Raila assured Ruto and Balala they would be given a chance to compete for the party’s presidential ticket in 2012. Water Minister Charity Ngilu prevailed upon ODM supporters to accept Ruto and Balala back as sacking them would weaken the party. Ngilu said ODM has a mission to liberate Kenyans and should not lose any of its members.

"We must not allow ourselves to be divided by those fighting ODM," she said.

Roads Minister Franklin Bett commended Raila for extending an olive branch to Ruto and Balala.

"We need sobriety and tolerance and Raila has displayed this quality," Bett said.

Most Coast leaders led by East African Community Minister Amason Kingi called on Raila to sack the two.

"In 2007, ODM was like a river which carried with it bad trash which must be weeded out now," said.

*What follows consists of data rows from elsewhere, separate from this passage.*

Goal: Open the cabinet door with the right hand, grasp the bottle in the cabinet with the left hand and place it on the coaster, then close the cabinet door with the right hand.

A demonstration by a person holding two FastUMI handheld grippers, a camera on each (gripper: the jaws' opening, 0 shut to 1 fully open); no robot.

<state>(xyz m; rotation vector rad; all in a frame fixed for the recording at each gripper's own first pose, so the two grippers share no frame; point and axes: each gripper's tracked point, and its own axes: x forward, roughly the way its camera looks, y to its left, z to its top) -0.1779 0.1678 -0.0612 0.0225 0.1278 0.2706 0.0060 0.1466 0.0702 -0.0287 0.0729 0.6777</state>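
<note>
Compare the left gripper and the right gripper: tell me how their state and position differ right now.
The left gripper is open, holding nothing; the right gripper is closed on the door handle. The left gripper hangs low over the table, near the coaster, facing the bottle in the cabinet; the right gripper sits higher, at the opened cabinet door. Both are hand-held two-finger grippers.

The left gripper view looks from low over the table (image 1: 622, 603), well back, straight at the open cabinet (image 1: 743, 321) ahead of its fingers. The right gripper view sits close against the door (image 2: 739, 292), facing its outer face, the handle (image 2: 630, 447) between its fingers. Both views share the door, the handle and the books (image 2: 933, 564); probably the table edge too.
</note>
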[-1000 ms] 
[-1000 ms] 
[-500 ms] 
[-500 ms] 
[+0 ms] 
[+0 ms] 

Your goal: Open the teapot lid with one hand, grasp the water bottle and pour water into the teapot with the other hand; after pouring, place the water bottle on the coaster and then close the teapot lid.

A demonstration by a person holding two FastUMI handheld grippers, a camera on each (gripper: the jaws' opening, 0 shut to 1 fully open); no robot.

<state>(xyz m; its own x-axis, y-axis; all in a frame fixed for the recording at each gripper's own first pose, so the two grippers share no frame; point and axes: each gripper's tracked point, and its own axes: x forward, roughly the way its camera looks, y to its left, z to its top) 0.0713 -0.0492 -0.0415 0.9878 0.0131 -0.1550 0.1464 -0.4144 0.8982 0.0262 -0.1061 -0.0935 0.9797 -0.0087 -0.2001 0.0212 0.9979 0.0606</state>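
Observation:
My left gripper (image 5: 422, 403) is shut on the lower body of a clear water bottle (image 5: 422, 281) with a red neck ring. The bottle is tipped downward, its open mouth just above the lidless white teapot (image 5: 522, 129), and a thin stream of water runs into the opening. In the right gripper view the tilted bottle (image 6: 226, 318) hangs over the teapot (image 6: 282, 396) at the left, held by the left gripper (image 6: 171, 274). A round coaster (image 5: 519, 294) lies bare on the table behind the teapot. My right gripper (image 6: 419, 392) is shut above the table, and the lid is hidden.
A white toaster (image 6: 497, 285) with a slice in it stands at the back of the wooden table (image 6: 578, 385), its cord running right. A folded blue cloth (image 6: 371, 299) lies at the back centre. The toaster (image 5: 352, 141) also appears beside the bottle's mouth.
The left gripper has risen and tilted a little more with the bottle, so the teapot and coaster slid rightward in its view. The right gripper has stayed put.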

He said Balala did not consult the Coast region when he joined the alliance supporting the KKK (Kalenjin, Kikuyu, Kamba) alliance.

Why spare them?

The Coast leaders expressed disappointment with Raila’s decision to forgive the rebel ministers.

ODM chairman Henry Kosgey, Higher Education Minister Sally Kosgey and Bett admitted eviction of settlers in the Mau forest had been mishandled. However, they said the Government has began addressing the issue and it should not be used to break up ODM.

The three ministers from Rift Valley assured party supporters that ODM was intact in the region despite the rebels attacking the party leader.

"The rebels have a secret agenda and they are using the Mau evictions as a scapegoat," said Kosgey.

Nominated MP Musa Sirma insisted ODM in Rift Valley was still intact and there was no cause for alarm.

Raila said there was no guarantee that he would become the party’s presidential candidate in 2012 and urged those eyeing the top seat not to run away for fear of being blocked.

"We will conduct a free and fair presidential nomination at Kasarani and whoever becomes the party candidate will get my vote," Raila said.

He asked rebels not to break the party because of petty differences and fear of being denied a chance to run for the presidency.

On the Harmonised Draft Constitution, Raila insisted the Kadhi’s courts was not a contentious issue and urged Christians accept them.

The PM warned the National Environment Management Authority (Nema) against harassing religious leaders over the noise pollution rule.

On executive power, Raila urged Kenyans not to accept an imperial presidency, saying concentration of power witnessed in the current Constitution has encouraged dictatorship and corruption.